TASK TO CARRY OUT: Lines in the data below that contain the word "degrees" are to be copied.

INFORMATION SUPPLIED:
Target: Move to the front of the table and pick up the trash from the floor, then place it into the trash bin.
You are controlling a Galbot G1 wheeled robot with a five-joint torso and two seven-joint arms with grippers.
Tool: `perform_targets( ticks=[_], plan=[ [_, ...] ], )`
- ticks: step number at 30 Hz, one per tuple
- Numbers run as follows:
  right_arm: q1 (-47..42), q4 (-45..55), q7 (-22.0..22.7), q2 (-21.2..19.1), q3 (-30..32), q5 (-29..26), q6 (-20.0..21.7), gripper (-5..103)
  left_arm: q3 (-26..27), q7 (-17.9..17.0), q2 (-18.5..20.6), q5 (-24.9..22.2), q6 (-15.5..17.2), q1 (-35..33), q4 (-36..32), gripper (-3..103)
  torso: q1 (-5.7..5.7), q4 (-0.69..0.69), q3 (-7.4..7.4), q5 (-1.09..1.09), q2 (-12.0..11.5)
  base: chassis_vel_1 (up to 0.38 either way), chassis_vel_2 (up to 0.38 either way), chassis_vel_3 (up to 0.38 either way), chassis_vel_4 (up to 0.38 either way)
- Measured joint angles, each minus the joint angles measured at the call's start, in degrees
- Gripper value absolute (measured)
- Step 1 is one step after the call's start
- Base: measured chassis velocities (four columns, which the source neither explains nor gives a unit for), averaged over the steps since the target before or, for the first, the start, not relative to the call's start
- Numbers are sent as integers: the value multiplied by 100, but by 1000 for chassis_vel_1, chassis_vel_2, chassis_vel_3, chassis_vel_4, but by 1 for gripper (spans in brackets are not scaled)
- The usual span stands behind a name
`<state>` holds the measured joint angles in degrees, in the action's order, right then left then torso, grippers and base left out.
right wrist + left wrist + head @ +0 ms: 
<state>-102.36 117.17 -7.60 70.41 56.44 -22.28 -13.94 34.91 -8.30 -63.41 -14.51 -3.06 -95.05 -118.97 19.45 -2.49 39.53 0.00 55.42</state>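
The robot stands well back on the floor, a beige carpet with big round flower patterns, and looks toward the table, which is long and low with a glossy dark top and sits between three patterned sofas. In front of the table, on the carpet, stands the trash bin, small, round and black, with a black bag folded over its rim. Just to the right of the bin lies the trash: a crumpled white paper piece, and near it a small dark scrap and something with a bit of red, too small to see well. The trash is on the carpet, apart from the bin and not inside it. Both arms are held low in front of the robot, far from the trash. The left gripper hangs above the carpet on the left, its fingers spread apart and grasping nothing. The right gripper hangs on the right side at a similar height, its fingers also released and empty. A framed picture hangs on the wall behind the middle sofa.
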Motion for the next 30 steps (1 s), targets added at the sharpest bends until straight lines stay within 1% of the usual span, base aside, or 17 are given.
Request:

RESULT OF THE TASK:
- Measured joint angles, each minus the joint angles measured at the call's start, in degrees
`<state>` holds the measured joint angles in degrees, in the action's order, right then left then torso, grippers and base left out.

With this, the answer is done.